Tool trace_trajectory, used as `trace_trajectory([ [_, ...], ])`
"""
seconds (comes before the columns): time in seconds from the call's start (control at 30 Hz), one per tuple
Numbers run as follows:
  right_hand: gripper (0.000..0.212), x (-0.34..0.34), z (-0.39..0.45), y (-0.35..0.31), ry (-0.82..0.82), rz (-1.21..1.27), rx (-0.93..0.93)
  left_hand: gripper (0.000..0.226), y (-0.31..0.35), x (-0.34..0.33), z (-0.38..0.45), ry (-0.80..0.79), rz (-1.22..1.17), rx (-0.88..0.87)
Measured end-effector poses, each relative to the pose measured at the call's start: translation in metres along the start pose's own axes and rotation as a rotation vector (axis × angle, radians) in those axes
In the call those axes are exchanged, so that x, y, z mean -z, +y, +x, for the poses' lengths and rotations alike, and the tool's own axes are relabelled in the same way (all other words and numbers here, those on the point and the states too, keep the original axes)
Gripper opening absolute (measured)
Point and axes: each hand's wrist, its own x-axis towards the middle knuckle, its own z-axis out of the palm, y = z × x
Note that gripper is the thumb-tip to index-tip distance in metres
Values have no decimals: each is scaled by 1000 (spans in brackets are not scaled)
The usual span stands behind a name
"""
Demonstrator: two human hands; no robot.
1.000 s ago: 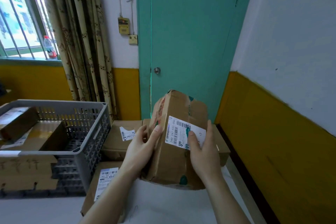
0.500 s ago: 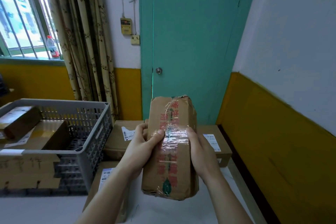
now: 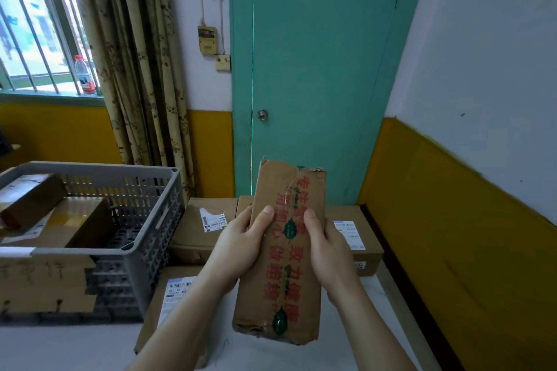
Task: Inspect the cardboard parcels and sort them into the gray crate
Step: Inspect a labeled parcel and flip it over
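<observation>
I hold a long cardboard parcel (image 3: 281,274) upright in front of me, its face with red printed tape and green marks turned towards me. My left hand (image 3: 238,247) grips its left edge with the thumb on the front. My right hand (image 3: 328,253) grips the right edge the same way. The gray crate (image 3: 144,220) stands to the left with parcels (image 3: 75,220) inside it. More labelled parcels (image 3: 208,226) lie on the table behind and below the held one.
A cardboard box (image 3: 45,283) with handwriting leans against the crate's front. A teal door (image 3: 316,69) and a yellow-and-white wall (image 3: 467,190) close off the back and right. Curtains (image 3: 135,69) and a window sill with a bottle (image 3: 84,74) are at the back left.
I have turned the parcel in both hands: the side with the white shipping label has gone out of sight and the red-taped face now fronts me, standing more upright.
</observation>
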Motion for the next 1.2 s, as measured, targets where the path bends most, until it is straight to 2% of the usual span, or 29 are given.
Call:
trace_trajectory([
  [0.1, 40, 3, -1, 1, -106, 67, -4, 29, 3, 1, 2, 9, -23, 11],
  [0.23, 52, 2, -2, 5, -170, 49, 29, 52, 8, 4, 4, 86, -34, 42],
  [0.3, 48, 2, -1, 5, -155, 46, 34, 55, 7, 2, 3, 89, -6, 57],
  [0.4, 37, 7, 2, 5, -111, 69, 46, 46, 2, 3, 3, 29, -64, 56],
  [0.5, 25, 14, 3, 5, -103, 186, 21, 32, -4, 9, 7, -23, -95, -16],
  [0.57, 22, 16, 3, 5, -108, 244, -2, 33, -7, 13, 9, -34, -104, -41],
  [0.63, 19, 15, 2, 6, -100, 262, -22, 47, -11, 16, 11, -40, -51, -22],
  [0.73, 26, 16, 1, 9, -70, 306, -57, 100, -13, 18, 11, -74, 22, 161],
  [0.8, 25, 17, 1, 10, -41, 272, -49, 120, -14, 19, 10, -92, 33, 226],
  [0.87, 18, 18, 0, 8, -17, 212, -24, 123, -15, 16, 10, -80, 23, 233],
  [1.0, 18, 19, -2, 3, 64, 49, 62, 115, -15, 15, 9, -71, -30, 217],
  [1.07, 37, 19, -2, 5, 120, -15, 108, 120, -18, 16, 10, -69, -6, 213],
  [1.17, 45, 17, -3, 6, 154, -83, 172, 134, -23, 15, 11, -51, 48, 191],
  [1.2, 59, 16, -3, 6, 128, -114, 159, 138, -25, 13, 12, -31, 69, 175],
])
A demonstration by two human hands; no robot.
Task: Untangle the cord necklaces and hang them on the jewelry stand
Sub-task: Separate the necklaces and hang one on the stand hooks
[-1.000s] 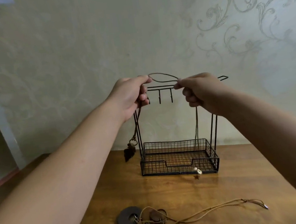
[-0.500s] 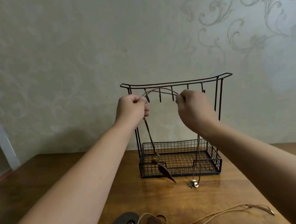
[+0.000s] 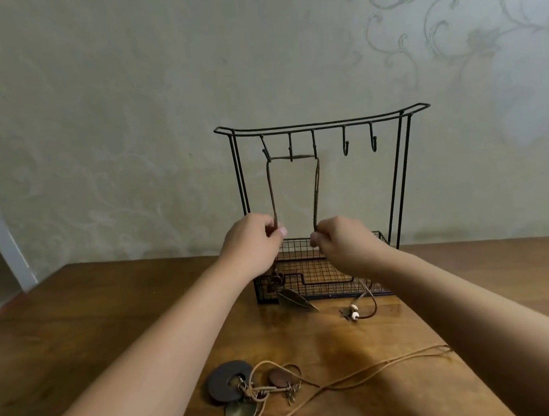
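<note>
1. The wooden table (image 3: 76,330) carries everything in front of me.
2. The black wire jewelry stand (image 3: 322,123) stands upright at its far edge, near the wall.
3. My left hand (image 3: 253,244) pinches one strand of the dark cord necklace (image 3: 291,157); my right hand (image 3: 344,241) pinches the other.
4. That cord lies draped across the stand's three left hooks, its leaf pendant (image 3: 294,300) resting by the basket.
5. A tan cord necklace (image 3: 351,374) with disc pendants (image 3: 228,380) lies loose on the table's near side.
</note>
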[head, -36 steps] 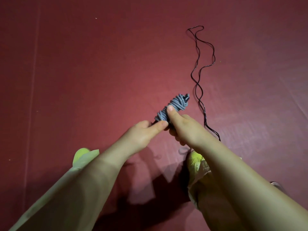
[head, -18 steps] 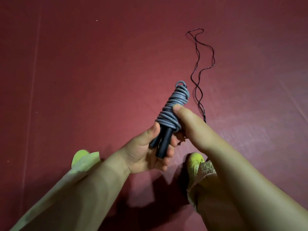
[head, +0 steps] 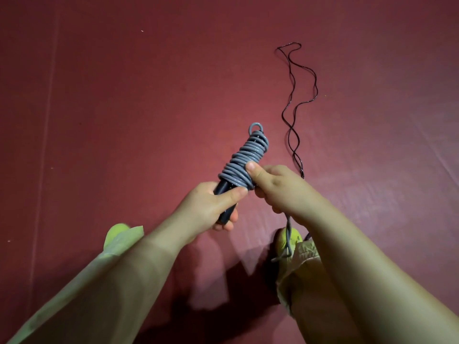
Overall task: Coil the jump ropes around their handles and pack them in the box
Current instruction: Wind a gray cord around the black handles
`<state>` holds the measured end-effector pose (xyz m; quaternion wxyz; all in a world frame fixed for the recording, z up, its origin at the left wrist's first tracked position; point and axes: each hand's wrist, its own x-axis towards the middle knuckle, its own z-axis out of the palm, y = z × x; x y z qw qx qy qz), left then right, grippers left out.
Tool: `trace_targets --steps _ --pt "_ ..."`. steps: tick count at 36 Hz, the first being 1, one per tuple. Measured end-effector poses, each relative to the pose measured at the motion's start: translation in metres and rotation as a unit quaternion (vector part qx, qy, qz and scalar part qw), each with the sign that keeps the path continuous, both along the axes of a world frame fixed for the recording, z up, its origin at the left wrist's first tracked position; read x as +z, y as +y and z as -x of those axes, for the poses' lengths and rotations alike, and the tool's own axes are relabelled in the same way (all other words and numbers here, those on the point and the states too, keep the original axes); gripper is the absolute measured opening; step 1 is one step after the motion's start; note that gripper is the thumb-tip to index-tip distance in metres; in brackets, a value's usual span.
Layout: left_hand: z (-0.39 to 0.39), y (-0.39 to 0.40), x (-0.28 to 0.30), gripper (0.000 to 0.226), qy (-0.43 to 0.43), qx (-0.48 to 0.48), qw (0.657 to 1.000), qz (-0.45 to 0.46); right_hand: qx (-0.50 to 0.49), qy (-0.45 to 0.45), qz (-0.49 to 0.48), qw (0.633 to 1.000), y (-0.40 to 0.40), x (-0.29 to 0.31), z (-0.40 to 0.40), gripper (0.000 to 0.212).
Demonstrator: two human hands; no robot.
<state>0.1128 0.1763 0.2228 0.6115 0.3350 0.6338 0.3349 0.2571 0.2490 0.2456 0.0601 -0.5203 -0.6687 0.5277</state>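
At the centre of the view, the left hand (head: 211, 207) is the grip on the black handles (head: 224, 194): fingers curl under them and the thumb lies across the top, just below the lowest turn of rope. Right beside it, the right hand (head: 278, 188) pinches the grey jump rope (head: 244, 158), its thumb pressed flat on the coils while the curled fingers close round the loose end, which trails out under the palm and hangs down in front of a yellow-green shoe (head: 289, 240).

Judging by how things lie, the winding of this rope is almost finished; the coils cover the upper part of the handles in stacked turns, with a small loop standing proud at the far tip. What is left appears to be only the short hanging tail. The next move calls for that tail to be wrapped or tucked under a turn while the thumb keeps the coils from springing loose, with the left hand holding the handles steady.

Beyond the hands, a thin black jump rope (head: 296, 105) lies uncoiled in wavy doubled lines on the dark red floor (head: 124, 108), near the right hand and running away from it; its near end disappears behind that hand. No box is in view, so packing cannot be judged yet
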Motion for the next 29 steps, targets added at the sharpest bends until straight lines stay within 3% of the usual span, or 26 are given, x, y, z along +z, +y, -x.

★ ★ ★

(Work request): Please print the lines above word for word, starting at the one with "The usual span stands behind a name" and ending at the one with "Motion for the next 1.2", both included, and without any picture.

(Reply):
The usual span stands behind a name
"""
Demonstrator: two human hands; no robot.
1.000 s ago: 
0.500 s ago: 
now: 
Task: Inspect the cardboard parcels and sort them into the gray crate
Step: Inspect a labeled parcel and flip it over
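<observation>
I hold a long cardboard parcel (image 3: 281,274) upright in front of me, its face with red printed tape and green marks turned towards me. My left hand (image 3: 238,247) grips its left edge with the thumb on the front. My right hand (image 3: 328,253) grips the right edge the same way. The gray crate (image 3: 144,220) stands to the left with parcels (image 3: 75,220) inside it. More labelled parcels (image 3: 208,226) lie on the table behind and below the held one.
A cardboard box (image 3: 45,283) with handwriting leans against the crate's front. A teal door (image 3: 316,69) and a yellow-and-white wall (image 3: 467,190) close off the back and right. Curtains (image 3: 135,69) and a window sill with a bottle (image 3: 84,74) are at the back left.
I have turned the parcel in both hands: the side with the white shipping label has gone out of sight and the red-taped face now fronts me, standing more upright.
</observation>
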Motion for the next 1.2 s, as measured, targets where the path bends most, until it is straight to 2% of the usual span, or 29 are given.

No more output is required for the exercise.